Prompt:
Among the lines below, list those containing the string "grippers".

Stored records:

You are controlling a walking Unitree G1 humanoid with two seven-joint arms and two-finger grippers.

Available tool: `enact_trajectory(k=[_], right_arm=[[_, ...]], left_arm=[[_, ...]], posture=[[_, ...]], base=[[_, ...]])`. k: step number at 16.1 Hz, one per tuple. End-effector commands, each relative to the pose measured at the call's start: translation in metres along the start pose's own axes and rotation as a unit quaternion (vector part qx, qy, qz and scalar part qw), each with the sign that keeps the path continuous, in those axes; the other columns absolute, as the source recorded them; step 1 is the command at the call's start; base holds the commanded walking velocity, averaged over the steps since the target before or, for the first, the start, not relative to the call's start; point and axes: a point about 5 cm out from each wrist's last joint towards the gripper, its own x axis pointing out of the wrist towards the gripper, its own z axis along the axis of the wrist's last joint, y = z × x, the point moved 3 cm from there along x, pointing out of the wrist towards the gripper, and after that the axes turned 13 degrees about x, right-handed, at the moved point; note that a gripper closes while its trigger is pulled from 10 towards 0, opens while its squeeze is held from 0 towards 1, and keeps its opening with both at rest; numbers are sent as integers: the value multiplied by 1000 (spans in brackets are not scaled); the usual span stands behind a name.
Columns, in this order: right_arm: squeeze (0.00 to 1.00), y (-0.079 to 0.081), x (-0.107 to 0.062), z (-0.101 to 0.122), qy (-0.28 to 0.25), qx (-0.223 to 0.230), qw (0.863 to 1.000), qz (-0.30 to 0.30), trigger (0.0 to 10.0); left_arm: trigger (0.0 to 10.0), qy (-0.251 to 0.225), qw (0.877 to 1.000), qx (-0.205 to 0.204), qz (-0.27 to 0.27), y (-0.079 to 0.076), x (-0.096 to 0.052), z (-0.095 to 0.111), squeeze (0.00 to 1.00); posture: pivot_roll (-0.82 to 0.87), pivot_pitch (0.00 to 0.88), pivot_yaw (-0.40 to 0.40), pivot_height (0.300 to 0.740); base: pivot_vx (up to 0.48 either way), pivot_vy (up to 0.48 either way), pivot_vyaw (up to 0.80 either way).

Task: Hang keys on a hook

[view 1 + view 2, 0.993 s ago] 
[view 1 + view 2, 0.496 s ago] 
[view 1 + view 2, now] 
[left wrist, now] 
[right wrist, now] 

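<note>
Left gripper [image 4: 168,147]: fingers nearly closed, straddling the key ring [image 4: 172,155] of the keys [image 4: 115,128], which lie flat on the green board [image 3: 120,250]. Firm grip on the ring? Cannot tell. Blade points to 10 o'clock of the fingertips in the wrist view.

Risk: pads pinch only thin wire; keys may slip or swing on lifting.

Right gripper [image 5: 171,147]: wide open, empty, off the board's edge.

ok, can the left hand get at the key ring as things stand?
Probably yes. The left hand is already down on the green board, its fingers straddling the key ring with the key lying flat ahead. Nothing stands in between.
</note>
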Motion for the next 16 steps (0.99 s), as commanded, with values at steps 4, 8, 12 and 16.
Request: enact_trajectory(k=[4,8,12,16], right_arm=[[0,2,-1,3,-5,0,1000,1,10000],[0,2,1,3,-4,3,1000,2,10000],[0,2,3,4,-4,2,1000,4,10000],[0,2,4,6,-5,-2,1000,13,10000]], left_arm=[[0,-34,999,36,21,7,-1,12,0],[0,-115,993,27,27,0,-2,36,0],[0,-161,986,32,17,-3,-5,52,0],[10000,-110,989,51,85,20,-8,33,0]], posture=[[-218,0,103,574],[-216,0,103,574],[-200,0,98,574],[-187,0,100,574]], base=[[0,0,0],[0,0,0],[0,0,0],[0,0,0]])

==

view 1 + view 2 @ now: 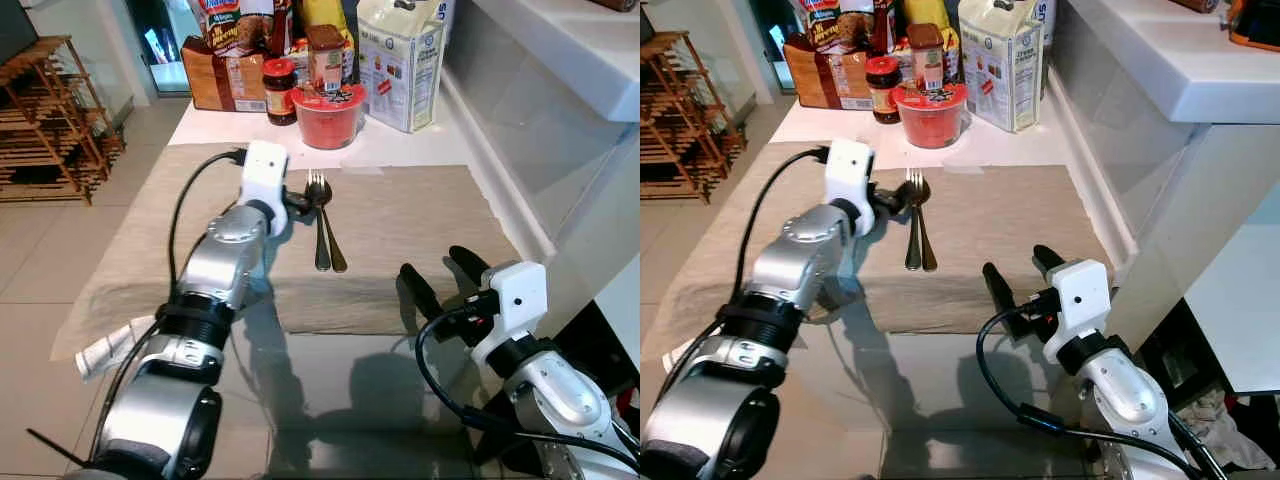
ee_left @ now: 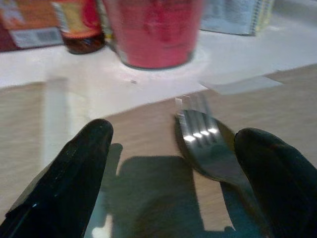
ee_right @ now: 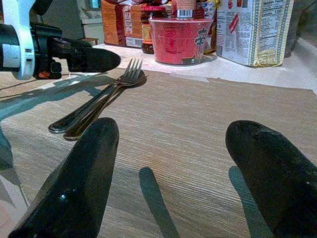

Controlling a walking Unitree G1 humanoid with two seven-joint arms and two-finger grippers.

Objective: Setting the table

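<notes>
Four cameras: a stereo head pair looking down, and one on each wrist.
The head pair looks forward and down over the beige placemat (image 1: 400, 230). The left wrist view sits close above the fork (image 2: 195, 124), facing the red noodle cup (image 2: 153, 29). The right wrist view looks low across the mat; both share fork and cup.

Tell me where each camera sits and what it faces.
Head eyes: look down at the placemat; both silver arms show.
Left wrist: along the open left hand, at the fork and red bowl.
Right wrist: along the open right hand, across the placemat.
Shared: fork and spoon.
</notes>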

Output:
You are controlling a walking Unitree G1 humanoid with two seven-joint arms and two-finger grippers.
Controlling a walking Unitree G1 humanoid with two seven-joint arms and two-finger grippers.

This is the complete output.